Air Clean Up
What Are Green Lamp Posts?
Jul 17 2019
A horticultural environmentalist company has teamed up with one of the UK’s foremost universities to create a novel solution to the country’s air quality problem: the green lamp post. Otherwise known as the Smart Pillar, this ingenious invention fits around existing lamp posts and houses plants chosen specifically for their pollution-absorbing and biodiversity-encouraging properties.
It’s hoped that mass deployment of these green innovations can help clean up airways all across the country, which currently stand at abysmal levels. The situation is particularly bad in the national capital, with Public Health England estimating that 7% of all deaths in London can be directly attributed to continual exposure to high levels of air pollution.
Simple but effective
The Smart Pillar has been designed by Scotscape in conjunction with Greenwich University and consists of a green sleeve which fits snugly around the body of the lamp post and has space for holding all kinds of different plants. Its makers say there are three varieties of the product on offer.
The “biodiversity blend” provides food for both insects and birds all through the calendar year, while the “flower tower blend” comprises flowering plants of vivid colours which liven up the city’s sometimes drab aspect and aims to boost mental wellbeing. Finally, and most pointedly for air quality, the “pollution relief blend” houses box, ivy and lamb’s ear (among others) to extract harmful contaminants from the air and clean up pollution.
Some of the greatest advantages of the pillars are the ease of their assembly and the minimal maintenance they require. Equipped with a solar-powered irrigation network that recirculates water, there is little to no upkeep needed to keep these eco-friendly solutions functional for the foreseeable future.
Feasible or fanciful?
Given that last year’s Air Quality and Emissions (AQE) event was the busiest and best attended show in 15 years, it’s clear that public appetite for improving the state of Britain’s airways is alive and well. With regards to the political will to do so, there is less encouraging news; the most recent Clean Air Strategy from the government came under significant fire from critics and environmentalists, who say it doesn’t go far or specific enough to provide a tangible solution to the ongoing problem.

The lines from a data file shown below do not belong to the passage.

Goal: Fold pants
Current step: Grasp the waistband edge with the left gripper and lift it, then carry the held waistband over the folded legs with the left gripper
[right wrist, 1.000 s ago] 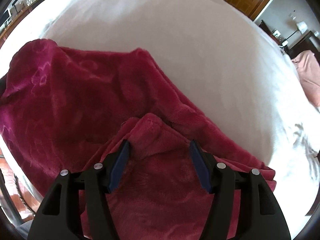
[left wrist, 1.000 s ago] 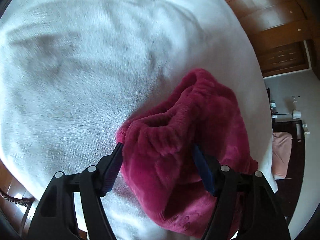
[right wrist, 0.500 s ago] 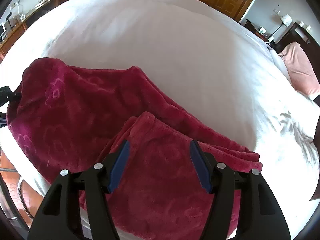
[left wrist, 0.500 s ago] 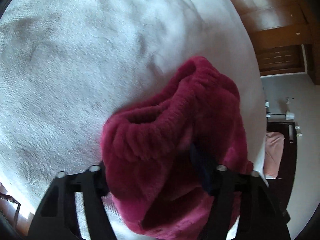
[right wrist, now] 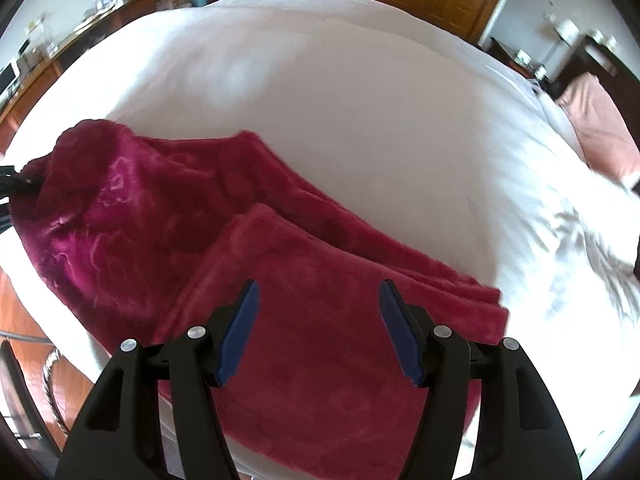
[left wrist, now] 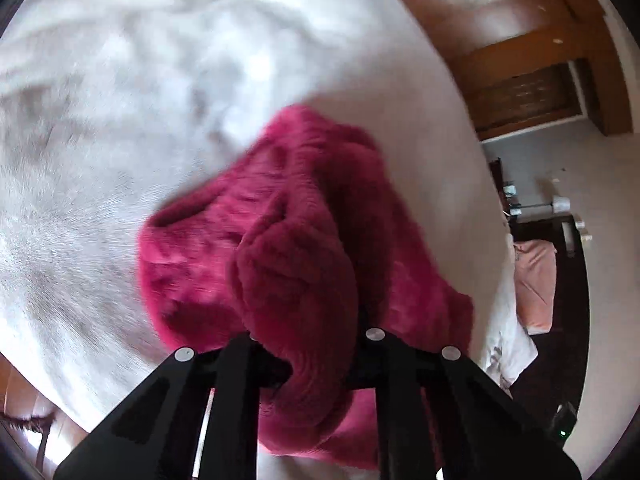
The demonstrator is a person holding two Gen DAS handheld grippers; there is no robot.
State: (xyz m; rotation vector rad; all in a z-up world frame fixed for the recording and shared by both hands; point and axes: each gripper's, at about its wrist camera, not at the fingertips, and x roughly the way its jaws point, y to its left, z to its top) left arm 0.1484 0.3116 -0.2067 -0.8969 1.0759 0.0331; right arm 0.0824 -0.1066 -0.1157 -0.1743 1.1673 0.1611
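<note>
The pants [right wrist: 168, 216] are crimson fleece and lie on the white bed [right wrist: 360, 100], with the leg ends folded over on top [right wrist: 320, 320]. My left gripper [left wrist: 304, 344] is shut on the waistband end [left wrist: 296, 280], which bulges up between its arms and hides the pads. It also shows at the far left of the right wrist view [right wrist: 12, 184], holding that end. My right gripper [right wrist: 318, 328] is open and empty, just above the folded leg ends.
A pink pillow [right wrist: 596, 128] lies at the bed's right end. A wooden desk with small items [right wrist: 80, 32] stands at the back left. Wooden doors [left wrist: 520, 60] and a dark nightstand with a lamp [left wrist: 560, 216] are beyond the bed. The bed edge and wooden floor [right wrist: 24, 320] are at lower left.
My left gripper has closed on the waistband and lifted it, bunching the fabric. My right gripper has drawn back and up from the folded leg ends, staying open.
</note>
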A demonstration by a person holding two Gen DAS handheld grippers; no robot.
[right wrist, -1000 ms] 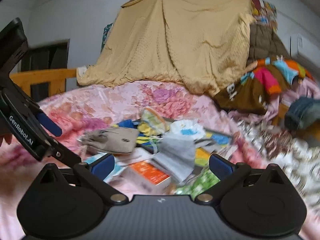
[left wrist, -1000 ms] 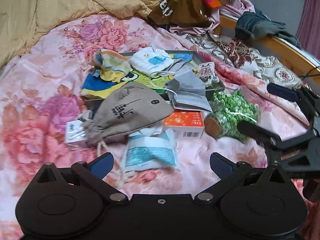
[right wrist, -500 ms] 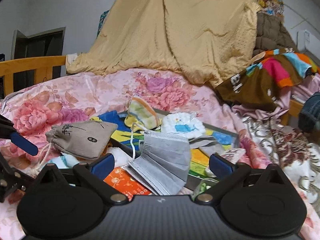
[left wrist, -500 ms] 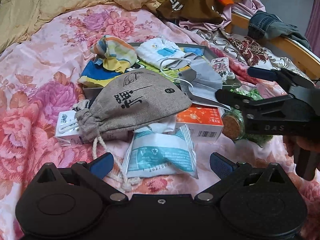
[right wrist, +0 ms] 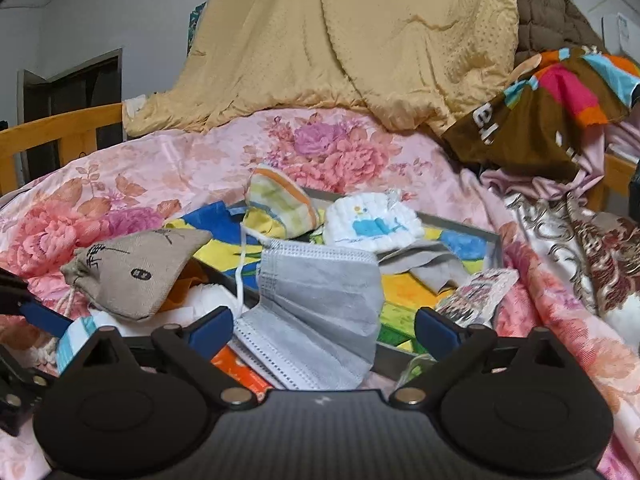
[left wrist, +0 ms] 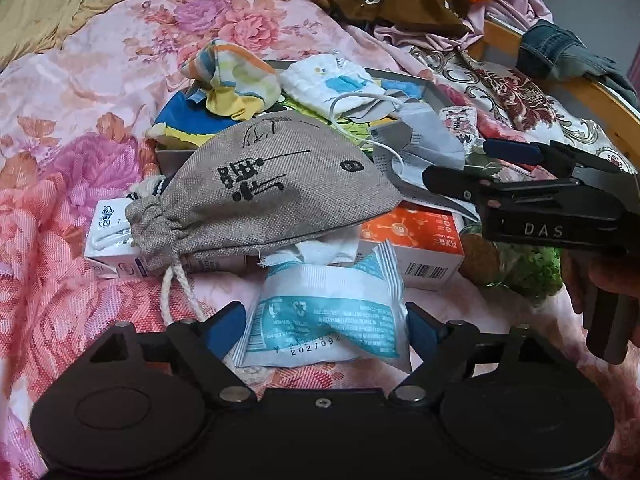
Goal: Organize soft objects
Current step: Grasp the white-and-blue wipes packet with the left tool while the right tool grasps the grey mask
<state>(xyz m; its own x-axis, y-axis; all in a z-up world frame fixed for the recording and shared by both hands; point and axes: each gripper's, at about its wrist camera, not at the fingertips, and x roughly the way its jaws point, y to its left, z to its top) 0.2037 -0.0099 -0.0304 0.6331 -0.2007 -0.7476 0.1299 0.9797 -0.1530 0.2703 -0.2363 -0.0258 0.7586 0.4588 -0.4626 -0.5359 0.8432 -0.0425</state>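
Note:
A white and teal soft packet [left wrist: 332, 316] lies on the flowered bedspread between the pads of my left gripper [left wrist: 324, 328]. Its jaws are closing and stand just off the packet's sides. Behind it, a burlap drawstring pouch [left wrist: 272, 200] rests on two small boxes. My right gripper [right wrist: 322, 332] straddles a grey face mask [right wrist: 320, 308] draped over the grey tray's rim [right wrist: 494, 248]. Its jaws are closing too, with the pads clear of the mask. In the tray sit a striped cloth [right wrist: 280, 204] and a white quilted cloth [right wrist: 372, 220].
An orange and white box [left wrist: 412, 240], a white box [left wrist: 108, 236] and a corked jar of green beads [left wrist: 528, 268] lie by the tray. A yellow quilt [right wrist: 360, 40] and piled clothes [right wrist: 552, 108] fill the back. A wooden bed rail [left wrist: 608, 100] runs along the right.
My left gripper has sunk and come forward onto the teal packet, its jaws narrowing. The right gripper has swung in over the grey mask.

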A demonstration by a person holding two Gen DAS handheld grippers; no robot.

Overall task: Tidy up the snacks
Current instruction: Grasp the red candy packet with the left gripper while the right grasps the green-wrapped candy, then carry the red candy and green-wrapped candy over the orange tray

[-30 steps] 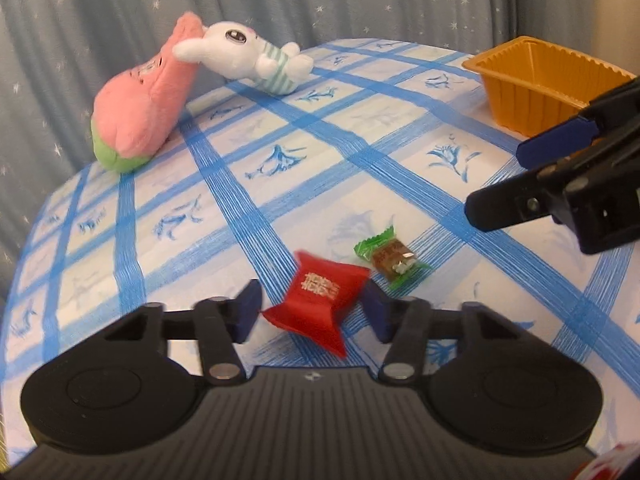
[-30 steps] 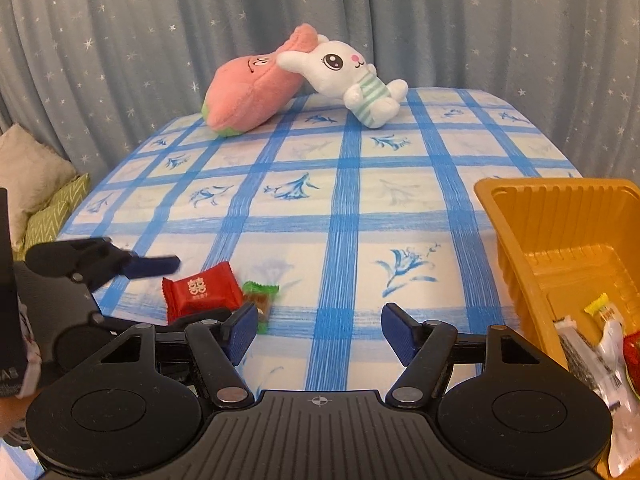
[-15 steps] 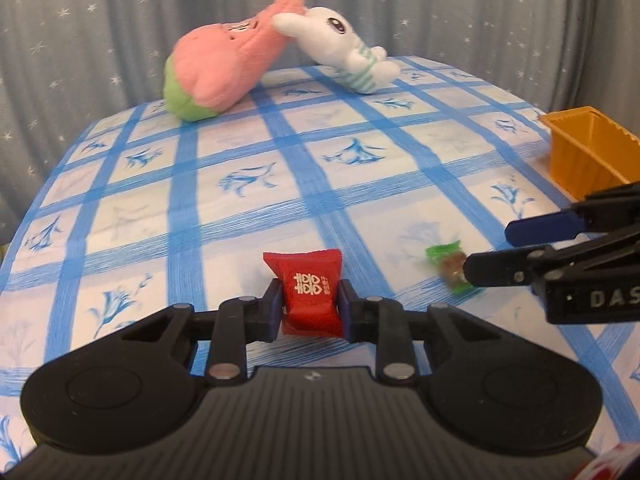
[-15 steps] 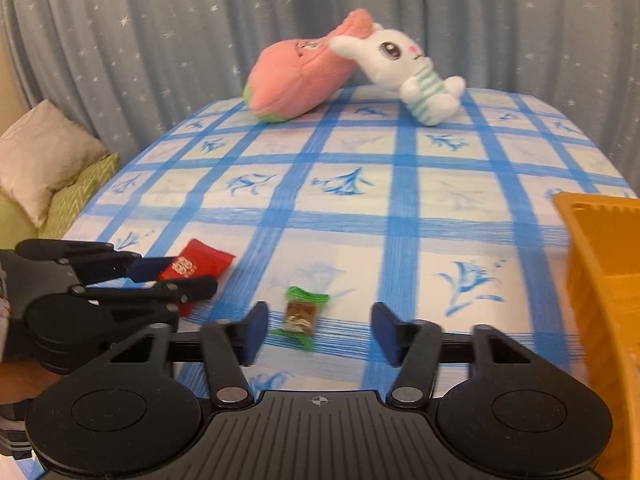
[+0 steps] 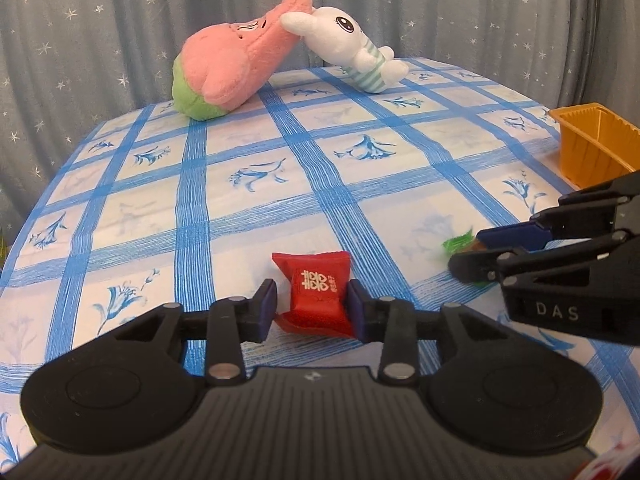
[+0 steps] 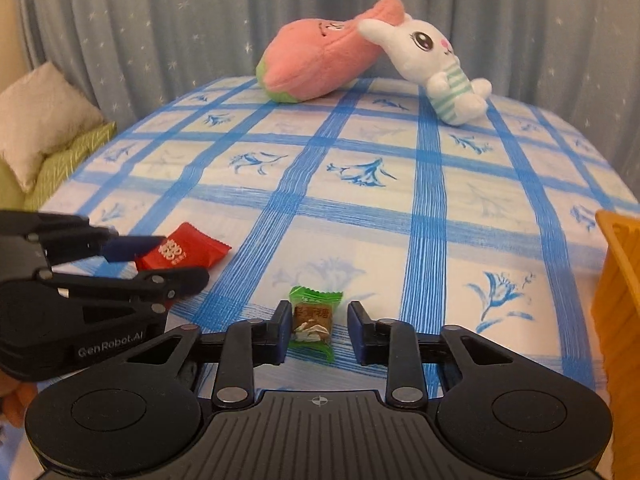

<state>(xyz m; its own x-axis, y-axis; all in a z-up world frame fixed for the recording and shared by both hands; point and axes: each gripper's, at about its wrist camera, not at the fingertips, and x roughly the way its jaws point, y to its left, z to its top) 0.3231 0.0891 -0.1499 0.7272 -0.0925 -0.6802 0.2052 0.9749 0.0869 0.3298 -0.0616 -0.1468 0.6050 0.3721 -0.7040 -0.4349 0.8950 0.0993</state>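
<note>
My left gripper (image 5: 312,309) is shut on a red snack packet (image 5: 314,290) with white characters, just above the blue-checked tablecloth; the packet also shows in the right wrist view (image 6: 182,251). My right gripper (image 6: 319,330) is open, its fingers on either side of a small green-and-brown candy (image 6: 313,320) that lies on the cloth. In the left wrist view the right gripper (image 5: 500,248) covers most of that candy (image 5: 456,241). An orange tray (image 5: 596,146) stands at the right edge; its corner shows in the right wrist view (image 6: 620,280).
A pink plush (image 5: 236,68) and a white rabbit plush (image 5: 352,52) lie at the far side of the table. Grey starred curtains hang behind. A cushion (image 6: 40,120) sits off the table's left edge.
My left gripper has closed on the red packet. My right gripper has moved left over the green candy and narrowed around it.
</note>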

For those reasons, innovative solutions from private companies such as the Smart Pillar could be the key to unlocking the problem. Although the idea doesn’t sound like it might make a huge difference on its own, the cumulative effect of converting all of Britain’s millions of lamp posts (there are over 14,000 in Westminster alone) could be incredible. As such, it’s certainly an avenue worth pursuing. The trial of the project in Belgravia (scheduled to coincide with London Climate Week at the beginning of this month) should provide further answers as to how viable a solution it really is.
Of course, the idea of using “living walls” or vertical green spaces to combat area pollution is, in and of itself, not a new one. Patrick Blanc, a renowned botanist and designer from France, has been cultivating plants vertically for decades, while a more recent innovation is the CityTree, a powerful biofilter for urban environments. Green lamp posts hope to do something similar, but on a simpler and much more widespread scale.